The shoe box, she would learn, contained voices from the past - and a mystery.
"When I was about 12 or 13 years old, my grandmother, who was not very tall, yelled at me from the pantry to come help her get something off a high shelf," Hare said. "That was my first time seeing those wire recordings, my dad's duck caller and his tobacco pouch.
"She told me they were recordings my dad had made of us when we were kids before he was killed in the motorcycle accident on the chat piles at Prosperity. That was in December of 1957. He had just turned 37. We packed it up and put it back on the shelf."
Raised by grandparents
Hare's mother, Joan, died of leukemia in October 1956. When her father, Raymond "Smitty" Smith, died the next year, her grandparents took her, her three older brothers and an older sister to raise.
Had their grandparents not done that, the Smith children most likely would have been separated as wards of the state.
Hare now lives in her grandparents' old farmhouse.
"I am restoring it," she said. "I just put in new windows. They raised five little kids in this three-bedroom house. I have a sentimental attachment to it. It was a good house until the tornado hit it."
On May 5, 1971, a tornado that swept across Joplin slammed into the house at Travis Acres and Newman roads, east of Missouri Southern State University.
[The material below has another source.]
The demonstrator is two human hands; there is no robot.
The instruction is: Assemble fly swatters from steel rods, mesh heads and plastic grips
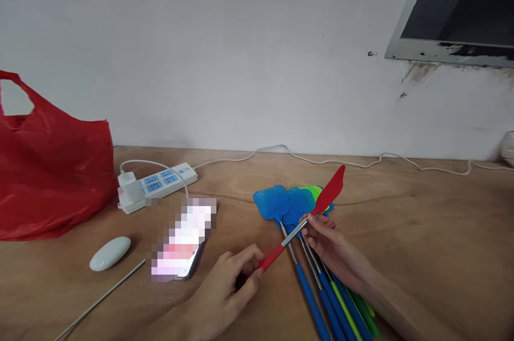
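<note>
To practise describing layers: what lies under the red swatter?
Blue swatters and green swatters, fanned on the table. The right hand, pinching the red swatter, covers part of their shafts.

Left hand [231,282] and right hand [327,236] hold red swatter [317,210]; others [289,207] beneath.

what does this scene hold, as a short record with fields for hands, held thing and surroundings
left hand: grips the red handle end of the red fly swatter
right hand: pinches its metal shaft just below the head
swatter pose: slanted, head over the pile
beneath: pile of blue and green swatters lying on the wooden table
to the left: red plastic bag, power strip, phone, white oval object
</note>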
It was the last time anyone saw the wire recorder.
"It was on the work bench in the garage," Hare said. "I used to play with it and sing songs into it when I was little. I was about 2 years old. It had a big microphone that you set in front of it. The tornado leveled the garage. We lost everything in it."
But the wire recordings were saved and placed in the shoe box.
"When I found the shoe box, I remembered back to the wire recorder," she said. "I went on the Internet and found a place - Avocado Productions in Arvada, Colo. - that could take these wire recordings and put them on CDs. The woman I talked to said they were in excellent condition, but she said, 'I am seeing two families here."'
Clues hidden in the reels
The shoe box contained eight reels of stainless-steel magnetic wire.
The Smith family can be heard on some of the reels, but a different family is on the other reels.
Hare believes her father acquired the wire recorder and reels sometime before the Christmas season of 1956. She does not know how he came to possess the recorder.
It appears that the Smith family was recorded over the recordings of the other family.
"We have no idea who this other family is other than what has been recorded on the reels," Hare said.
The reels reveal a few clues. The voice on the reels is that of a man by the name of Larry King, who apparently had a job as a television-set inspector in Houston. His wife's name is Louise. There are two younger people named Junior and Franky.
Louise has a sister, Gert, who lives in Chicago. Gert speaks with what likely is a Germanic or Slavic accent. The family is moving from Chicago to Houston.
King used the wire recordings to communicate from Chicago to his wife and kids, who already had moved to Houston.
In one of the tapes, Gert talks about her canary and parakeet talking back and forth to each other.
She also talks about seeing a performance of Johnnie Ray on "The Perry Como Show" and how struck she was by the brokenhearted voice and animated piano playing of Ray, who was known as "The Cry Guy."
Ray has been cited by critics as a major precursor to what would become rock 'n' roll.
"Larry King's last entry was him trying to get everything packed to head out around April 1, 1952," Hare said. "That was his last entry. Our first entry was around Christmastime of 1956. Mom had died about three months before."
Her father also purchased a Brownie movie camera and recorded film of her standing in front of the microphone while she was singing into the recorder.
The camera, which did not record sound, was purchased to film the flowers that were placed on her mother's grave.
'That is your father'
When Hare got the CDs in the mail, she took them to where she works at Midcon Cables in Joplin and played them for her co-workers to hear.
"People started crying when they heard me singing," she said. "There were men's voices on the recordings. They asked me, 'Is that your dad?'
"I was awe-struck. I didn't know. I didn't know what his voice sounded like. I was too young when he died to remember."
She took the recordings to her aunt and asked her to listen to them.
Hare said: "She heard my Uncle Bob's voice, and then she said: 'Julianne, that is Raymond. That is your father.'
"She started tearing up, and I started crying. We could not believe his voice had been recorded. That first day, I listened to it four times. I had never heard my father's voice before then."